After completion of this module, learners should be able to:

* Understand the types of arguments passed to command line interfaces
* Use `argparse` to define simple positional arguments
* Use `argparse` to define optional arguments
* Use `argparse` to read `FileType` arguments include `sys.stdin`

# Command line interface

Several methods exist within Python to read and parse command line arguments. The following packages are among most most common.

* `input`: read data directly from `stdin`. Not recommended
* `sys.argv`: grab individual space-separated items from the command line
* `argparse`: reads `sys.argv` and makes user friendly command line interfaces
* `optparse`: deprecated in favor of `argparse`
* `docopt`: use docstrings to program command line arguments

For this section we will use [`argparse`](https://docs.python.org/3/library/argparse.html), which is part of the Python Standard Library. It has a good set of out-of-the box features to illustrate many aspects of argument handling within an application.

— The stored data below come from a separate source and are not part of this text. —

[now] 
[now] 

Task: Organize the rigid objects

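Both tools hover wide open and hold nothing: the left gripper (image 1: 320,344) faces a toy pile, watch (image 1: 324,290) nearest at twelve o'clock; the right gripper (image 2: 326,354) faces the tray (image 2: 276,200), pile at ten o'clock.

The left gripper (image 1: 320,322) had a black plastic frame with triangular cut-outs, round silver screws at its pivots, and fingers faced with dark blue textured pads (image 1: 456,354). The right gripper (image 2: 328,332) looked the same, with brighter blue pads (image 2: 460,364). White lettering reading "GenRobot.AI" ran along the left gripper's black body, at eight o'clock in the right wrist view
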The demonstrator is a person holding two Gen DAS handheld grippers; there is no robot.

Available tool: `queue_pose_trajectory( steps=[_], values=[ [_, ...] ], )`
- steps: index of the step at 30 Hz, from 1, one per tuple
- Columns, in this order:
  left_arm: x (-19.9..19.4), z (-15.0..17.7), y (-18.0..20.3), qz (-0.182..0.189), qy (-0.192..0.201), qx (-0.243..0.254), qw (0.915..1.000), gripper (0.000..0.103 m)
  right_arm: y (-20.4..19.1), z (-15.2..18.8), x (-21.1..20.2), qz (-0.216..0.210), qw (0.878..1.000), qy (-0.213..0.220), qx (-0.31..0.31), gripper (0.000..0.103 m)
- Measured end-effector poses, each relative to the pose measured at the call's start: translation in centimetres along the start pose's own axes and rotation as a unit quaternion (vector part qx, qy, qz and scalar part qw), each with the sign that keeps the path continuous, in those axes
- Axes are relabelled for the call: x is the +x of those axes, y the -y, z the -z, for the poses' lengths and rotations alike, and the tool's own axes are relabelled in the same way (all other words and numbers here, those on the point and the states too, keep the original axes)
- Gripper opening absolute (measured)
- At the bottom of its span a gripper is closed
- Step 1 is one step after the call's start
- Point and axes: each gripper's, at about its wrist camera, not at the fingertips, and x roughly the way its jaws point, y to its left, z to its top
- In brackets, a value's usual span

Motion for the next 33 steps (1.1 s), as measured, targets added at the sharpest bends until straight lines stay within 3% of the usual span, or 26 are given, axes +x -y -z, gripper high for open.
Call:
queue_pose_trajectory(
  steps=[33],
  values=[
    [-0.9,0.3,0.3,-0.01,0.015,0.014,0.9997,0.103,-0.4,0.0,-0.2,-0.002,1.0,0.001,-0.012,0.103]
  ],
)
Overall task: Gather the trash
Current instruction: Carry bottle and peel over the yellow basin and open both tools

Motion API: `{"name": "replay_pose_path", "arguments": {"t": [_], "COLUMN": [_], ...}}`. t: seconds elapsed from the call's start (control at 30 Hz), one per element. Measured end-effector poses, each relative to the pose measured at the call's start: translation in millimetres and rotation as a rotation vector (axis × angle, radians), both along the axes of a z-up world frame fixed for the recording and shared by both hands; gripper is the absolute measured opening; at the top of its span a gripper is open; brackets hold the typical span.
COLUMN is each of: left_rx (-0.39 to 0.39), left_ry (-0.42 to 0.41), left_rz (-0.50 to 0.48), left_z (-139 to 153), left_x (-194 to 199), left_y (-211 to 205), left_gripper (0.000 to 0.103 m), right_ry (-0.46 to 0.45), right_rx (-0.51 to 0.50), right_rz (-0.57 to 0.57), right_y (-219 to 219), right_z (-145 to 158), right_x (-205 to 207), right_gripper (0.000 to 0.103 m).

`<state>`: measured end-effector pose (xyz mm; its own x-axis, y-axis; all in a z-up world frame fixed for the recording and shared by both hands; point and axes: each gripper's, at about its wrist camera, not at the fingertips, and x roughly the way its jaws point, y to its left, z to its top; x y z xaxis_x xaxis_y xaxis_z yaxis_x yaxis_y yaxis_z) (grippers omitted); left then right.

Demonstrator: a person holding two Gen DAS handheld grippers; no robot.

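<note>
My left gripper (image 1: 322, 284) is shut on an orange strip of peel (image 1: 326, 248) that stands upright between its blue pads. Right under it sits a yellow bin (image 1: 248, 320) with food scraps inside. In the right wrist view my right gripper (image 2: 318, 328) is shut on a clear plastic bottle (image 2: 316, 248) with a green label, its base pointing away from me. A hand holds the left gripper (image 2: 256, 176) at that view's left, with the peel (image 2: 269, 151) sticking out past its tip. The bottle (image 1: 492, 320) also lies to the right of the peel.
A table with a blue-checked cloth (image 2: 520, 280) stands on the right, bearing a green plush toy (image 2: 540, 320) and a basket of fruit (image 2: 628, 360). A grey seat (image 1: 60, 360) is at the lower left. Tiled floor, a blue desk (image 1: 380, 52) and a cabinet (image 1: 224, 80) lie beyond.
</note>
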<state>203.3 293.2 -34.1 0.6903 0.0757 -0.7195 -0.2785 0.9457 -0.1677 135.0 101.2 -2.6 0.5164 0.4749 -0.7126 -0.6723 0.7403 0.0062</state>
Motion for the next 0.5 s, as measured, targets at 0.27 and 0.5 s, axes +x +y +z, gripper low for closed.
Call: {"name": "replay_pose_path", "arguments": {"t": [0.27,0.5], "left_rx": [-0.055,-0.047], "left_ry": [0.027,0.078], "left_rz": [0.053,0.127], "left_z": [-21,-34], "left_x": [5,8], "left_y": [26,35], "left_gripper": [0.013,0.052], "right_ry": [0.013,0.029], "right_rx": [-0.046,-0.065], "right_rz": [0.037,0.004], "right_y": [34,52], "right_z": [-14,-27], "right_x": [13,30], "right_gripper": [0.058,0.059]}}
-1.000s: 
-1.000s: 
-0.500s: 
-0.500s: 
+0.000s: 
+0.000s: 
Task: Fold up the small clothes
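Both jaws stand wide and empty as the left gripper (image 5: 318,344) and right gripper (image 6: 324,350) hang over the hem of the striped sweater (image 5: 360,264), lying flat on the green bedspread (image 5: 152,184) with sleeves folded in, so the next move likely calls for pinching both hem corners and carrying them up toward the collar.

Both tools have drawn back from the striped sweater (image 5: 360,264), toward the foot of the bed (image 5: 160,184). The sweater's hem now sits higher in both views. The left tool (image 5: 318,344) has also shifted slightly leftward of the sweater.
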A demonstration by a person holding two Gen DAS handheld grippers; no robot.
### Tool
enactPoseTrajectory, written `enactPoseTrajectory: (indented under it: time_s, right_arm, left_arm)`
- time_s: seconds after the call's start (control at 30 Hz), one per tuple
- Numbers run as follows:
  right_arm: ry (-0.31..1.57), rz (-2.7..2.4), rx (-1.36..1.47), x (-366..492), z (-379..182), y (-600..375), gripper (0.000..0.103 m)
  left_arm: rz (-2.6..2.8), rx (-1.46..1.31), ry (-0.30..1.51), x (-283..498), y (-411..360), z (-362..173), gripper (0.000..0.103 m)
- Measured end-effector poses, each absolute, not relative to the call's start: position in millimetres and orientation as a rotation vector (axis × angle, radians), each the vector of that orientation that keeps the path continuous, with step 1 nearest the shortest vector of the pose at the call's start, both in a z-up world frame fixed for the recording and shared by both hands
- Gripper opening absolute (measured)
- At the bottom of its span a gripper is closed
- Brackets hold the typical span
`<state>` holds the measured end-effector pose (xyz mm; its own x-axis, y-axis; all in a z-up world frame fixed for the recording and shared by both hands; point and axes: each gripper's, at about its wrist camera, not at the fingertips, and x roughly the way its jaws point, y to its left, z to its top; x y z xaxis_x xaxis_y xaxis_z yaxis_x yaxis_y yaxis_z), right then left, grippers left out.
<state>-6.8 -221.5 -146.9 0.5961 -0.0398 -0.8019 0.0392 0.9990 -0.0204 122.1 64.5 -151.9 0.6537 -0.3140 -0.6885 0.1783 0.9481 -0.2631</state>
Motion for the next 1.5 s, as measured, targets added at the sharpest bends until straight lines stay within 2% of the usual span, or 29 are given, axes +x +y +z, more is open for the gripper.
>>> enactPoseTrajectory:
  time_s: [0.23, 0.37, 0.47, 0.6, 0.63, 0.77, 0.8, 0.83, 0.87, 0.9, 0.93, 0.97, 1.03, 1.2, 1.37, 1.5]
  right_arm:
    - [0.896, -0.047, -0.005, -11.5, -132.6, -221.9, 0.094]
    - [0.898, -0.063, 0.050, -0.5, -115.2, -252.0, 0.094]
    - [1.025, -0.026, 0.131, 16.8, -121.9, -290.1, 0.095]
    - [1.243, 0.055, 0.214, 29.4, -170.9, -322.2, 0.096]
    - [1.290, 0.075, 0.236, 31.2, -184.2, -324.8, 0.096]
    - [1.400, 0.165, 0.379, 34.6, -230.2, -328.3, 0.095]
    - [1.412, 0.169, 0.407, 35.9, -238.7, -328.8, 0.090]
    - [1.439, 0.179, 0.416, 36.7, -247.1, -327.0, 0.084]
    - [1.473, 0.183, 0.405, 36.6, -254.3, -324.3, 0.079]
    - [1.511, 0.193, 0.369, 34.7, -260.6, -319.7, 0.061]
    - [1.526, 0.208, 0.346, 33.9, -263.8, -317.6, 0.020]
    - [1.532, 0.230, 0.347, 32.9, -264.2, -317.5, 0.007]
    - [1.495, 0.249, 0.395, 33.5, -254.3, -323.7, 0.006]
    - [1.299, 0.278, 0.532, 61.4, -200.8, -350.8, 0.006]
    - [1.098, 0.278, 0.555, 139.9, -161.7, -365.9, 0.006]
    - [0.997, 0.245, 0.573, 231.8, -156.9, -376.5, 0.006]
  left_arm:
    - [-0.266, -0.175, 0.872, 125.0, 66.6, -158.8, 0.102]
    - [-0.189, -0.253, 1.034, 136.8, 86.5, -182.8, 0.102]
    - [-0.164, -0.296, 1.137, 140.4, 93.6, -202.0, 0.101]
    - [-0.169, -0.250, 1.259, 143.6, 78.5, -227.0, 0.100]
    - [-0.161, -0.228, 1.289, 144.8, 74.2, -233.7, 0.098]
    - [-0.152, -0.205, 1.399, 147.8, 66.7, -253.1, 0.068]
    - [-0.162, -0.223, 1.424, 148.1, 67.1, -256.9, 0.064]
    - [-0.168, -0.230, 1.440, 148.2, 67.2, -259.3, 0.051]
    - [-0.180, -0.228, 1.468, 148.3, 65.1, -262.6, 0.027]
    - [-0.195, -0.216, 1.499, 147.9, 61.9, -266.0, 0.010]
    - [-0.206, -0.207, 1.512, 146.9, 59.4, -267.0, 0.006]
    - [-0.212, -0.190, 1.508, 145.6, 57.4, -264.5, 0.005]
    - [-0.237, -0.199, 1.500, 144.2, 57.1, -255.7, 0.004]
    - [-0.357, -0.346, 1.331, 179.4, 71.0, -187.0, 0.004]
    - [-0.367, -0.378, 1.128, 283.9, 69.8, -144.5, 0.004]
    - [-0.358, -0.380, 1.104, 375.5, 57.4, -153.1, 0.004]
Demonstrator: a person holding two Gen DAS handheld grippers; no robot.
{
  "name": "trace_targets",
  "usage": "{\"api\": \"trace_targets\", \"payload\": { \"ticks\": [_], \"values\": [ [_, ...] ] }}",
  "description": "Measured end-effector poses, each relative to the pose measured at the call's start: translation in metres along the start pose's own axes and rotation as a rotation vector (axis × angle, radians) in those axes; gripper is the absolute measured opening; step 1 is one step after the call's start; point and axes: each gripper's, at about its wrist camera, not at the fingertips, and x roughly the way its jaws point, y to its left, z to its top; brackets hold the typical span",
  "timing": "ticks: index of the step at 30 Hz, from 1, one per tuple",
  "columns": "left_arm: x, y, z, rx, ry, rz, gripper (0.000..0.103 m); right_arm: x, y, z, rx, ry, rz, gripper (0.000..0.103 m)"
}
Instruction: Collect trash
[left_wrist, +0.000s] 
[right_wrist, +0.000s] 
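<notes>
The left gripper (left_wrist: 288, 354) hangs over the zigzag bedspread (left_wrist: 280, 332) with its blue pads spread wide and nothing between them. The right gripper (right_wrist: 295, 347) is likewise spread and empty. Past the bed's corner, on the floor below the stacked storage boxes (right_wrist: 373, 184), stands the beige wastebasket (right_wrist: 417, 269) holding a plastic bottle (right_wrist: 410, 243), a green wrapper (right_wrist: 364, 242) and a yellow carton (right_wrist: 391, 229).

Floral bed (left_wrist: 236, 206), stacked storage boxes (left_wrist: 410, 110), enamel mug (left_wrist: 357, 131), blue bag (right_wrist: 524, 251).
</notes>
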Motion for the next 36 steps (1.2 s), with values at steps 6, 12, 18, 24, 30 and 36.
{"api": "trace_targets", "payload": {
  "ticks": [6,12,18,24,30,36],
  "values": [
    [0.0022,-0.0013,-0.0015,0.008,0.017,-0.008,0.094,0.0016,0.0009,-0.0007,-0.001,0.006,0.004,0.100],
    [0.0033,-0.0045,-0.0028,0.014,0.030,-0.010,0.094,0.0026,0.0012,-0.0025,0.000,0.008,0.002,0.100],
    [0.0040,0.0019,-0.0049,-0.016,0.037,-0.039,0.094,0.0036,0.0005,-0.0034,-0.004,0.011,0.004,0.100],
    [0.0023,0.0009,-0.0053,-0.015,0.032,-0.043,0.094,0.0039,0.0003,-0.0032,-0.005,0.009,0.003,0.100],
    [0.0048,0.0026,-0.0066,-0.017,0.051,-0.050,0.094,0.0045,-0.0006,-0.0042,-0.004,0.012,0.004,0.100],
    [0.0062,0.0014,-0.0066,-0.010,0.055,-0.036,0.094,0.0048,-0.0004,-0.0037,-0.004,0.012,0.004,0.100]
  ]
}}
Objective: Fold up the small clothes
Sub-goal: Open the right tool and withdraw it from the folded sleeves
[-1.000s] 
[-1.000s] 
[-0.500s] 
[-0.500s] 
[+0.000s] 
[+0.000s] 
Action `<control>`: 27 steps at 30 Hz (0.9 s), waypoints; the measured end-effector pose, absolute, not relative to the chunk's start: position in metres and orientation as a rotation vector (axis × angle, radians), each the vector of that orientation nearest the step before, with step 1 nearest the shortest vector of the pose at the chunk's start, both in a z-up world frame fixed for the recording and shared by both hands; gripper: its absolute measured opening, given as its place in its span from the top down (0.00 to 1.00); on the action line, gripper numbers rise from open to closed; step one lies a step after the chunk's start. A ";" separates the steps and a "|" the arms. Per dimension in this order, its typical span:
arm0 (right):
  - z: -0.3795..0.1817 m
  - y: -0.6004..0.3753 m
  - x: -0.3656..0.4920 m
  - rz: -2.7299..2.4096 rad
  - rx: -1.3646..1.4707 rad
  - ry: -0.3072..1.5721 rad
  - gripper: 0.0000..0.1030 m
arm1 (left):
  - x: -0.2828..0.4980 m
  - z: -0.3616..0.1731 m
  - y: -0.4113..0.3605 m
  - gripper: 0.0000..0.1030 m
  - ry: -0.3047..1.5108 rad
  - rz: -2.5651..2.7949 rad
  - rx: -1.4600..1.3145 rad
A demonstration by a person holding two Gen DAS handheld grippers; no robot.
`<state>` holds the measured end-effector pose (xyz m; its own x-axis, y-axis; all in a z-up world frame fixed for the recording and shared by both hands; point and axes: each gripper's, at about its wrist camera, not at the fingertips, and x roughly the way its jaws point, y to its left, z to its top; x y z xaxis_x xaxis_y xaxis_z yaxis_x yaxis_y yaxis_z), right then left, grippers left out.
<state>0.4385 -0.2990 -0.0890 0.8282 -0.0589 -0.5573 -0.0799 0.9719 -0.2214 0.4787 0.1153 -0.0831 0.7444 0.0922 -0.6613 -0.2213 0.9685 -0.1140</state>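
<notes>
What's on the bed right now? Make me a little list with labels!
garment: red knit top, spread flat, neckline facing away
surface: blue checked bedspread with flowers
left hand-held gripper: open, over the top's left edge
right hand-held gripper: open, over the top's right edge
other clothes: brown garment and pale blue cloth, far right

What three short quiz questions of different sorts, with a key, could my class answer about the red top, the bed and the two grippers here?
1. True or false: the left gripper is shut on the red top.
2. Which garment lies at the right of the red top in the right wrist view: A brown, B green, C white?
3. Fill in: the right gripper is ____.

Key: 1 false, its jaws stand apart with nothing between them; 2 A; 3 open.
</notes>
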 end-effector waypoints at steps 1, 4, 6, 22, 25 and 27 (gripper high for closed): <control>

There are two types of items that are parsed on the command line

* **arguments** are positional specifiers that have no preceding dashes and are generally required by the Command Line Interface (CLI). Filenames are good examples of **arguments**; think of programs like `grep` and `less`. When more than one **argument** is required the order in which they are parsed is important.
* **flags** (or **options**) are specifiers that can appear in any order (and between **arguments**) and are preceded by one or two dashes. By convention a single dash is used with a one or two letter flag (`-h`) and two dashes are used with whole words (`--help`). Flags can be as switches to enable or disable features of your program. They can also be followed immediately by a **value** string to provide keyword or arbitrary input (`-f input-filename` or `--file input-filename`).

## Basic argument and flag parsing

For the remainder of this section we will be using the Jupyter notebook to write scripts and run them as if they were running on the command line.

In [None]:
%%file tmp/wc.py
#!/usr/bin/env python
"""
word count

Similiar to wc on Unix systems. For a given input file returns returns 

number-of-lines number-of-word number-of-characters filename
"""

import sys

def wc(myFile):
    with open(myFile) as f:
        lines=f.readlines()
    
    words = [word for words in lines for word in words.split()]
    chars = ''.join(lines)
    
    ret = '%8d %7d %7d %s' % (len(lines),len(words),len(chars),myFile)
    
    return ret


if __name__ == '__main__':
    print(wc(sys.argv[1]))

Run the script on itself.

In [None]:
!python tmp/wc.py tmp/wc.py

What happens if we forget to pass the filename?

In [None]:
!python tmp/wc.py

### Import argparse and add arguments

In [None]:
%%file tmp/wc.py
#!/usr/bin/env python
"""
word count

Similiar to wc on Unix systems. For a given input file returns returns 

number-of-lines number-of-word number-of-characters filename
"""

import sys
import argparse

def wc(myFile):
    """Read the file and return number of lines, words and characters"""
    with open(myFile) as f:
        lines=f.readlines()
    
    words = [word for words in lines for word in words.split()]
    chars = ''.join(lines)
    
    counts = '%8d %7d %7d %s' % (len(lines),len(words),len(chars),myFile)
    
    return counts


def cli():
    """Define the command line interface"""
    parser = argparse.ArgumentParser()
    parser.add_argument('filename')
    
    # parse_args automatically reads from sys.argv
    return parser.parse_args()
    

if __name__ == '__main__':
    args=cli()
    print(wc(args.filename))

In [None]:
!python tmp/wc.py tmp/wc.py

The `filename` argument is now required and `argparse` automatically setup the `-h/--help` arguments to display usage information.

In [None]:
!python tmp/wc.py

In [None]:
!python tmp/wc.py --help

## Flags and Options

We can use flags/options to change the behavior of `wc.py` to only show certain information. 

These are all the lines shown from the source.